There are several other options, which can be viewed with mqsub -h

Example usage:
    mqsub -t 24 -m 250 --hours 168 -- aviary recover --pe-1 $R1 --pe-2 $R2 --max-threads 24 --n-cores 24 --output $runID.aviary.output 
    mqsub -t 8 -m 32 --hours 168 --command-file file.txt --chunk-num 5

positional arguments:
  command               command to be run

optional arguments:
  -h, --help            show this help message and exit
  --debug               output debug information
  --quiet               only output errors
  -t CPUS, --cpus CPUS  Number of CPUs to queue job with [default: 1]
  -g GPU, --gpu GPU     Number of GPUs to use [default: 0]
  -m MEM, --mem MEM, --ram MEM
                        GB of RAM to ask for [default: 4*num_cpus]
  --directive DIRECTIVE
                        Arbitrary PBS directory to add e.g. '-l ngpus=1' to ask for a GPU [default: Not used]
  -q QUEUE, --queue QUEUE
                        Name of queue to send to [default: 'microbiome']
  --hours HOURS         Hours to run for [default: 1 week]
  --days DAYS           Days to run for [default: 1 week]
  --weeks WEEKS         Weeks to run for [default 1]
  --name NAME           Name of the job [default: first word of command]
  --dry-run             Print script to STDOUT and do not lodge it with qsub
  --bg                  Submit the job, then quit [default: wait until job is finished before exiting]
  --no-email            Do not send any emails, either on job finishing or aborting
  --script SCRIPT       Script to run, or "-" for STDIN
  --script-shell SCRIPT_SHELL
                        Run script specified in --script with this shell [default: /bin/bash]
  --script-tmpdir SCRIPT_TMPDIR
                        When '--script -' is specified, write the script to this location as a temporary file
  --poll-interval POLL_INTERVAL
                        Poll the PBS server once every this many seconds [default: 30]
  --no-executable-check
                        Usually mqsub checks the executable is currently available. Don't do this [default: do check]
  --command-file COMMAND_FILE
                        A file with list of newline separated commands to be split into chunks and submitted. One command per line. mqsub --command-file <file.txt> --chunk-num <int>
  --chunk-num CHUNK_NUM
                        Number of chunks to divide the commands (from --command-file) into
  --chunk-size CHUNK_SIZE
                        Number of commands (from --command-file) per a chunk 
  --prelude PRELUDE     Code from this file will be run before each chunk
  --scratch-data SCRATCH_DATA [SCRATCH_DATA ...]
                        Data to be copied to a scratch space prior to running the main command(s). Useful for databases used in large chunks of jobs.
  --run-tmp-dir         Executes your command(s) on the local SSD ($TMPDIR/mqsub_processing) of a node. IMPORTANT: Dont use absolute paths for the --output of your command(s), it will force the data there instead.
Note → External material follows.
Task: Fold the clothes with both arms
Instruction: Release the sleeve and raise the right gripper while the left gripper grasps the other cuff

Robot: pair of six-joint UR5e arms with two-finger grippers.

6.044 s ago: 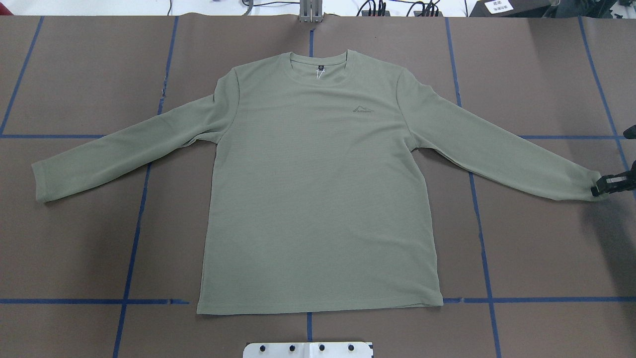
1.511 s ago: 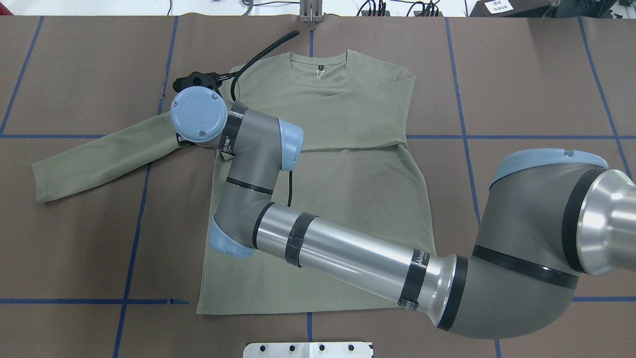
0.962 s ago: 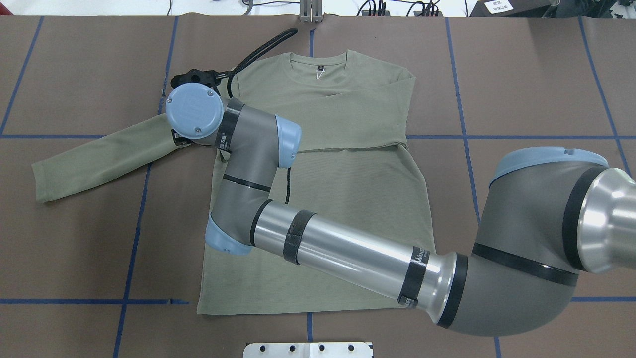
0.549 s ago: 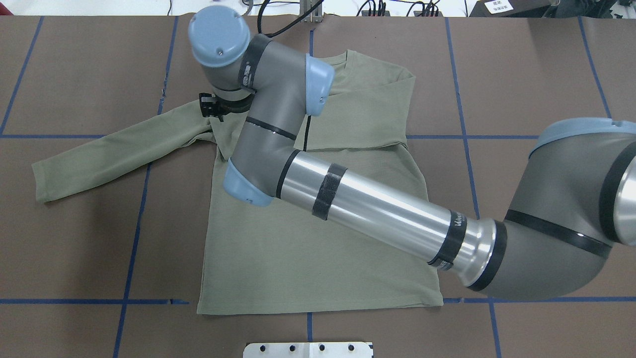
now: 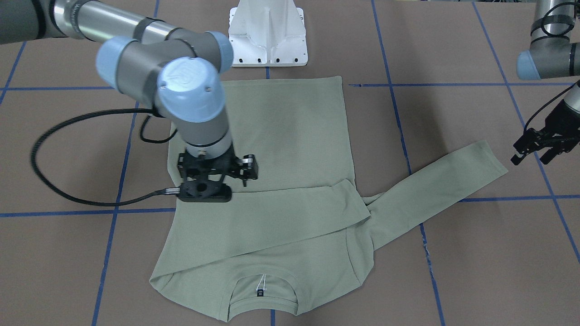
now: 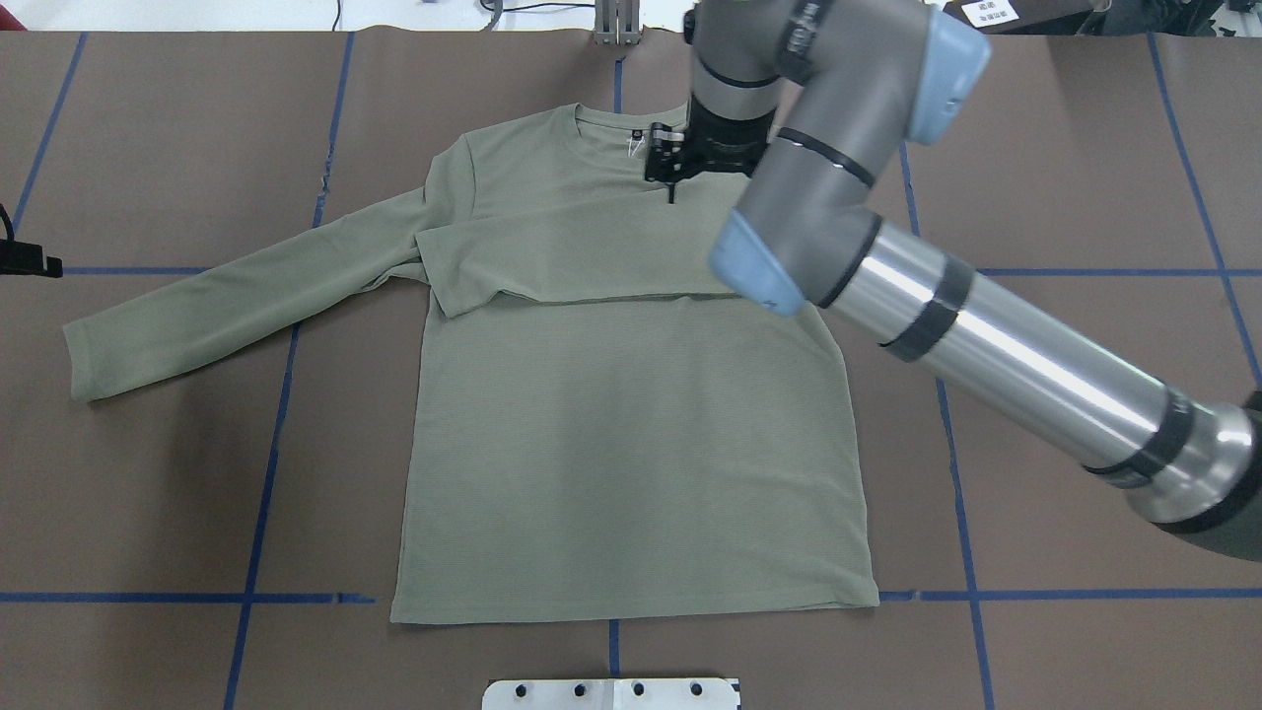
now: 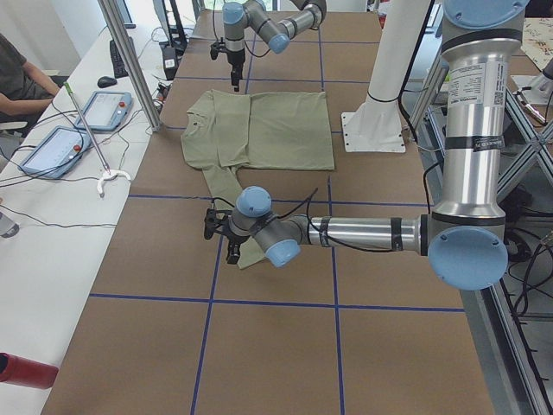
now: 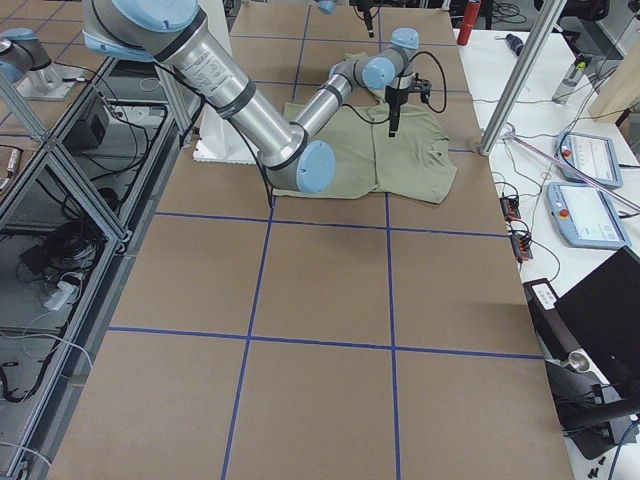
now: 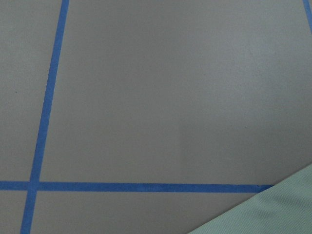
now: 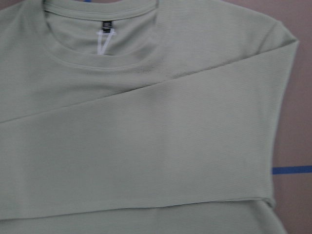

----------------------------------------------------------------------------------------------------------
Full README can be found on the CMR github - https://github.com/centre-for-microbiome-research/hpc_scripts
Further information can also be found in the CMR Compute Notes -  https://tinyurl.com/cmr-internal-compute


If you have a large amount of commands (one command per line in a single file) you wish to split in a number of qsub jobs, you can do the following:

mqsub --command-file <file> --chunk-num <int>

or

mqsub --command-file <file> --chunk-size <int>

As per regular mqsub you should specify the amount of resource for the qsub scripts, i.e:

mqsub -t 16 -m 32 --hours 24 --command-file <file> --chunk-num <int>

You can also speed up some of your processes by copying data files to a node's SSD prior to running commands. One good use would to copy a database to the SSD and then run a chunk of commands (as per above). To do this, use the --scratch-data option for which multiple paths can be specified. In your mqsub some command you'll need to adjust how you specify the location of the copied files (which are copied to $TMPDIR), for example:

mqsub --scratch-data ~/gtdb_r207.reassigned.v5.sdb ~/S3.metapackage_20220513.smpkg -- singlem --db1 \$TMPDIR/gtdb_r207.reassigned.v5.sdb \$TMPDIR/S3.metapackage_20220513.smpkg

Certain workflows demand a lot of IO (for example: assemblies, or any multiple instances of a program run in parrallel). This can put strain upon the filesystem and it's reccomended to run these workflows on the 1TB SSD of each node. To do this, specify --run-tmp-dir, and your the files in your output directory will be processed on the SSD and then copied back to your current working directory once complete. You can use this functionality for regular mqsub, as well as chunks (the output will be moved back to Lustre once all jobs in the chunk complete). IMPORTANT: you must specify absolute paths to your input files and a relative path for your output directory. For example:

mqsub \
-t 32 \
-m 250 \
-- aviary complete \
--pe-1 /work/microbiome/human/fastq/reads_R1.fastq.gz \
--pe-2 /work/microbiome/human/fastq/reads_R2.fastq.gz \
--output aviary_output1 \
--run-tmp-dir

mqstat

To view useful usage statistics (i.e. the percentage of microbiome queue CPUs which are currently in-use/available) simply type mqstat. Example output:

Microbiome group jobs running: 4 / 4 (100.00%)
Microbiome group CPUs utilized: 120 / 512 (23.44%)
Microbiome group CPUs queued: 0
sternesp jobs running: 0 / 0 (0.0%)
sternesp CPUs running: 0 / 512 (0.0%)
sternesp CPUs queued: 0
Non-microbiome group jobs / CPU: 0 / 0 (0.0%)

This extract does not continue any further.